Dr. Mentzer, perché il PTFE? Una risposta rapida è: perché è facile. Ci sono certamente altre alternative, tra cui nelle femmine la vena ovarica o si può usare la vena safena per la ricostruzione. Una delle cose belle dell’uso del Gore-Tex è la lunghezza che si può ottenere. La difficoltà nel cucire le vene epatiche sulla porzione intraparenchimale è che si tratta di vasi molto fragili. Non volete alcuna tensione su queste vene quando le mettete insieme. Quindi avere quel po’ di lunghezza in più o almeno essere in grado di manipolare la lunghezza dell’innesto con il Gore-Tex è utile. Ovviamente ci sarà da preoccuparsi della stenosi o della trombosi con il Gore-Tex, e potrebbe esserci un problema di pervietà a lungo termine. Il problema a lungo termine può essere meno importante di quello a breve termine, tuttavia. Se l’innesto si stenosi nel tempo, il fegato può sviluppare dei collateri. Finora non abbiamo avuto molti problemi con gli innesti in Gore-Tex. Tuttavia, questo è un piccolo numero di casi, e ovviamente il follow-up è molto breve.

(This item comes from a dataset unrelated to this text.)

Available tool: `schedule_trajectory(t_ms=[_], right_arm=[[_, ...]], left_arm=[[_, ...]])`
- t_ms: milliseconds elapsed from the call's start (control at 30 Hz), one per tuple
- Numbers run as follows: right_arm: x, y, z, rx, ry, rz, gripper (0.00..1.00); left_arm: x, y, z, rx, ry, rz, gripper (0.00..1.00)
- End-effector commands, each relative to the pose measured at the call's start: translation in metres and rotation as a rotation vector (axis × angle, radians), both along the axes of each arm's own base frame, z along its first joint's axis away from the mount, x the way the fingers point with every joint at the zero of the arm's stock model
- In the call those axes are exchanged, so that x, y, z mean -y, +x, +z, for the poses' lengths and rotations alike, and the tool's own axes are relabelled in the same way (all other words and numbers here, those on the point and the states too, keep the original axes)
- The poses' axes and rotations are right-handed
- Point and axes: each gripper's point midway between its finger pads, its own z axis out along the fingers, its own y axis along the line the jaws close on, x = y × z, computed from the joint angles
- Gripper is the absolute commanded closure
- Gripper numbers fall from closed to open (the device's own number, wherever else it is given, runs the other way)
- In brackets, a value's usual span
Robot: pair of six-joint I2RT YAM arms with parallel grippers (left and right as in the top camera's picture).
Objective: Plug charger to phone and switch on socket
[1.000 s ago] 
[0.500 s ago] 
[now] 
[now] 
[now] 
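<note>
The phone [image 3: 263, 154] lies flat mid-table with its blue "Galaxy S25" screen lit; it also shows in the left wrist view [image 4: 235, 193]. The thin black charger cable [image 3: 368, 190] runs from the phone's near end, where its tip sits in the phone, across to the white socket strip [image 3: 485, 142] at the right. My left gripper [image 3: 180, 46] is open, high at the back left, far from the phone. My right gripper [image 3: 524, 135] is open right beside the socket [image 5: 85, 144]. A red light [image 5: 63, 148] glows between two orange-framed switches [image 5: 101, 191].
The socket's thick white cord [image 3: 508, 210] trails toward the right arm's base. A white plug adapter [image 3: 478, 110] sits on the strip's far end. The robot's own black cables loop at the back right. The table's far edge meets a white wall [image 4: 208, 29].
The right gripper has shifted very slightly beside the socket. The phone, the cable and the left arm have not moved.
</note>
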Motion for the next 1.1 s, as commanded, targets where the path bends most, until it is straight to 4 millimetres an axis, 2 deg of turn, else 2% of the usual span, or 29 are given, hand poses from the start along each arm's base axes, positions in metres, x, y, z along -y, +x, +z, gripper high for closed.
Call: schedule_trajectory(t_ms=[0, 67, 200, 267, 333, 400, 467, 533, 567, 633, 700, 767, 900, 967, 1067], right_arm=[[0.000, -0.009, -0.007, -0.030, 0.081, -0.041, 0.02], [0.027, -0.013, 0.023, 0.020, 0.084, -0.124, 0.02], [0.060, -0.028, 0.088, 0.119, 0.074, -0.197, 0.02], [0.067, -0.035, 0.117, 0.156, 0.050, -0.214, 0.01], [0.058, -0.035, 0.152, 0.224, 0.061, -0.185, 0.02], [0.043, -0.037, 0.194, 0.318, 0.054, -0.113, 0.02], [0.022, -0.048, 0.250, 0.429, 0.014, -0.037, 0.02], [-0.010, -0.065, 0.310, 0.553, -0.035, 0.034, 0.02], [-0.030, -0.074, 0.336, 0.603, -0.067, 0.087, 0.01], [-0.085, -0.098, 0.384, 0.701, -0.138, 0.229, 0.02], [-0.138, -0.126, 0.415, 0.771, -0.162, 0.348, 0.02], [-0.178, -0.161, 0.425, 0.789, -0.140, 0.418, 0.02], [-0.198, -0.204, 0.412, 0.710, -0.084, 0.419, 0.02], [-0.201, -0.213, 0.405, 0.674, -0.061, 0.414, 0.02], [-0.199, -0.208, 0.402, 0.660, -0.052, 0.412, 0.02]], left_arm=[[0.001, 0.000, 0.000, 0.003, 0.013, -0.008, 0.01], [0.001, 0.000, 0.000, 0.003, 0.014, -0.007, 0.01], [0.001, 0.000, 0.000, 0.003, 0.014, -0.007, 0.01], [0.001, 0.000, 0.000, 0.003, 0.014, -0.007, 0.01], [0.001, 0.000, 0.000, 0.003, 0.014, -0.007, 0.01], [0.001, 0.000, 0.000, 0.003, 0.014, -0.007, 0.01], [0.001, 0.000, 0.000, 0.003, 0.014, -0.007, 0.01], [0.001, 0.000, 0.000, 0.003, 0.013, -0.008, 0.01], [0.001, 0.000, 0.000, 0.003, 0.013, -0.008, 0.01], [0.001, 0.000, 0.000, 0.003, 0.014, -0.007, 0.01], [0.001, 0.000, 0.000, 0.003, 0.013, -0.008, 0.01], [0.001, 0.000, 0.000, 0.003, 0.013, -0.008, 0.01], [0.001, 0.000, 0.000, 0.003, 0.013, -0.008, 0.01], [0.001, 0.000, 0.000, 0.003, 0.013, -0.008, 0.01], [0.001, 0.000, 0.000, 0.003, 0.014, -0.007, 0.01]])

La perdita di sangue per queste procedure rispetto alla resezione epatica standard. Ci sono ovviamente due gruppi diversi. I pazienti cirrotici che hanno resezione del segmento 7 e 8 con ricostruzione della vena epatica destra sono fatti con una perdita di sangue minima. Devono essere fatte in questo modo. Le epatectomie estese con ricostruzione hanno vari gradi di perdita di sangue. Certamente le resezioni ex vivo sono molto simili a un trapianto. L’unica differenza è che non si opera su persone con ipertensione portale e coagulopatia. L’unico paziente che ha avuto una perdita di sangue di 20 unità o la sostituzione del sangue era qualcosa che era un problema tecnico e abbiamo finito per avere un rapido controllo delle cose e nel frattempo abbiamo perso una discreta quantità di sangue. Per il resto è molto simile al trapianto. In termini di altre resezioni epatiche standard, la perdita di sangue è circa quello che ci aspetteremmo in un caso standard di metastasi colorettale, dove la pratica abituale sarebbe quella di dare poco o niente sangue. Le resezioni estese sono sicuramente al di sotto o all’1% del rapporto tra innesto e peso corporeo del ricevente che useremmo per il trapianto di fegato da donatore vivente. Il gruppo di Charlie Miller del Mount Sinai ha recentemente pubblicato su come il processo della malattia riflette ciò che si può ottenere in termini di volume dell’innesto. E questi tecnicamente non sono innesti. Non abbiamo necessariamente un danno ischemico a freddo e non abbiamo un fenomeno immunologico in corso. I pazienti non sono anche pazienti con malattia epatica allo stadio finale. Charlie Miller ha suggerito che si può andare avanti con un rapporto peso corporeo trapiantato-ricevente fino a 0,6 nei buoni pazienti. In teoria i nostri pazienti sono tutti buoni pazienti e potrebbero essere in grado di andare avanti con meno di questo. Nel lavoro di resezione epatica standard, scendiamo sempre al di sotto dell’1%.